Configuring synthesis options
Last updated
Was this helpful?
Last updated
Was this helpful?
When Textual generates replacement values, those values are always consistent. Consistency means that the same original value always produces the same replacement value. You can also enable consistency with some Tonic Structural output values.
For some entity types, you can configure additional options for how Tonic Textual generates the replacement values.
You can also set whether to use the new synthesis process.
If you also use Tonic Structural, then you can configure Textual to enable selected synthesized values to be consistent between the two applications.
For example, a given source telephone number can produce the same replacement telephone number in both Structural and Textual.
To enable this consistency, you configure a statistics seed value as the value of the Textual SOLAR_STATISTICS_SEED
. A statistics seed is a signed 32-bit integer.
The value must match a , either:
The value of the Structural environment setting TONIC_STATISTICS_SEED
.
A statistics seed configured for an individual Structural workspace.
The current statistics seed value is displayed on the System Settings page.
Textual has developed an updated synthesis process that is currently implemented for the following entity types:
URLs
Names
Custom entity types
In particular, the new synthesis process improves the display of the synthesized values in PDF files. The values better match the available space and the original font.
To configure whether to use the new process:
On the dataset details page, click Settings.

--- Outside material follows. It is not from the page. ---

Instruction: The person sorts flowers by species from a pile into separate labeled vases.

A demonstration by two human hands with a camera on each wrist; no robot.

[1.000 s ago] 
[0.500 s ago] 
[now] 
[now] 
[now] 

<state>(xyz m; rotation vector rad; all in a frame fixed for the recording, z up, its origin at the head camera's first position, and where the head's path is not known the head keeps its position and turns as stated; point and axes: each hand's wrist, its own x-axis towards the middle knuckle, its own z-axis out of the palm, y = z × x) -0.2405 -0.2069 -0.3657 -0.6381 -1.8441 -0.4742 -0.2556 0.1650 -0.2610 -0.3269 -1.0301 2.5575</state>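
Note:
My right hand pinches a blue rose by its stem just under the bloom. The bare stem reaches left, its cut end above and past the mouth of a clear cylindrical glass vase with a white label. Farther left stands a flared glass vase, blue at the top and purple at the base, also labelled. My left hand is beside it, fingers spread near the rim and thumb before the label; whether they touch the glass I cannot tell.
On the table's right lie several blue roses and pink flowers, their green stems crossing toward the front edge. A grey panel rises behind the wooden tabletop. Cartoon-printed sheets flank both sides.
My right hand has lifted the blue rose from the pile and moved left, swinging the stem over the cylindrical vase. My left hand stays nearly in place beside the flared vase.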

On the Dataset Settings page, under PDF Settings, the New PDF synthesis mode (experimental) determines which process to use. To use the new process, toggle the setting to the on position.
Click Save Dataset.
Location values include the following types:
Location
Location Address
Location State
Location Zip
You can select whether to generate HIPAA or non-HIPAA addresses. Address values can be consistent with values generated in Structural.
For each location type other than Location State, you can specify whether to use a realistic replacement value. For Location State, based on HIPAA guidelines, both the Synthesis option and the Off option pass through the value.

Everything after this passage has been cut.